WHAT IS NEEDED:
Take from the data every line in which the word "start" is found.

DATA SHOWN:
* * * * * * * * *

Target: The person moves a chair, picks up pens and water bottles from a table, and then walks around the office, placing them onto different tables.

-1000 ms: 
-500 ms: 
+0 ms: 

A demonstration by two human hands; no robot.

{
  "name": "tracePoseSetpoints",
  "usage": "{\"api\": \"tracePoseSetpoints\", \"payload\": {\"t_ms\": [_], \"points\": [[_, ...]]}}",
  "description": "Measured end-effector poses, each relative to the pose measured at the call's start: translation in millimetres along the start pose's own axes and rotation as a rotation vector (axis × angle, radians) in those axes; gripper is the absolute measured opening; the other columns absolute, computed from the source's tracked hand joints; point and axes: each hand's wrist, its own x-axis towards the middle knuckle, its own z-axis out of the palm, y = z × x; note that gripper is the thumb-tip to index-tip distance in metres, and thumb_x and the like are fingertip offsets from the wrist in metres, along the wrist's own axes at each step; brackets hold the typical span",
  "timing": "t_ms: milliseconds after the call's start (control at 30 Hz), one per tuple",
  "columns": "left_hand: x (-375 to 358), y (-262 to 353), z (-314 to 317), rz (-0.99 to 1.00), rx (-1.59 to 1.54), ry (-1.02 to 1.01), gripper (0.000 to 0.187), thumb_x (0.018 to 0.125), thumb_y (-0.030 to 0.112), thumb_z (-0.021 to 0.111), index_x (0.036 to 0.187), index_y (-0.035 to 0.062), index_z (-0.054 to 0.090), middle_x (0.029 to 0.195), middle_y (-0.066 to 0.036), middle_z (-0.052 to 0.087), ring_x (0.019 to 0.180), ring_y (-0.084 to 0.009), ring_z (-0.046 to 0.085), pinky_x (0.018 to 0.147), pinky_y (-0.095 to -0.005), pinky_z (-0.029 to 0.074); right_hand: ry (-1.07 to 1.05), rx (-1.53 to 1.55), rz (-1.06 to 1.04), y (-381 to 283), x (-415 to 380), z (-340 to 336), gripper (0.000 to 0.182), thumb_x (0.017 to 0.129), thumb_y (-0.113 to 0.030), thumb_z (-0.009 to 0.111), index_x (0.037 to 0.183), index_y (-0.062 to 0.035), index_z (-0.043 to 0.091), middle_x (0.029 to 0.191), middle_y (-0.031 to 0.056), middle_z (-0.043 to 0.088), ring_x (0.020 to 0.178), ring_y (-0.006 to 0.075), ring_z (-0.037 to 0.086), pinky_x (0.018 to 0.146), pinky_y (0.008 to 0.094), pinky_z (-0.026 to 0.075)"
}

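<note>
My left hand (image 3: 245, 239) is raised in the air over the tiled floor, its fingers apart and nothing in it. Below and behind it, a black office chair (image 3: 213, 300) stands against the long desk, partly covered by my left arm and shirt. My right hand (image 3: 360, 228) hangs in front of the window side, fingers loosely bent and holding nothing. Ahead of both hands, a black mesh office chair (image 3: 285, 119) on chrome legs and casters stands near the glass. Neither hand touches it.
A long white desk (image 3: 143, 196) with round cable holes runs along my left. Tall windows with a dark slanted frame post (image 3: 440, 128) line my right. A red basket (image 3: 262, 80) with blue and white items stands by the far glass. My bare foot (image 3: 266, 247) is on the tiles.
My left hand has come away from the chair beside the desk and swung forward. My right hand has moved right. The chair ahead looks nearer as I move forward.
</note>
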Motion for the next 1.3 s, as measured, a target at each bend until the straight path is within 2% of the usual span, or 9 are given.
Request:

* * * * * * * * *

COMPLETED TASK:
  "description": "Measured end-effector poses, each relative to the pose measured at the call's start: translation in millimetres along the start pose's own axes and rotation as a rotation vector (axis × angle, radians) in those axes; gripper is the absolute measured opening; the other columns absolute, computed from the source's tracked hand joints; point and axes: each hand's wrist, its own x-axis towards the middle knuckle, its own z-axis out of the palm, y = z × x; note that gripper is the thumb-tip to index-tip distance in metres, and thumb_x and the like are fingertip offsets from the wrist in metres, along the wrist's own axes at each step; brackets hold the typical span",
  "timing": "t_ms: milliseconds after the call's start (control at 30 Hz), one per tuple",

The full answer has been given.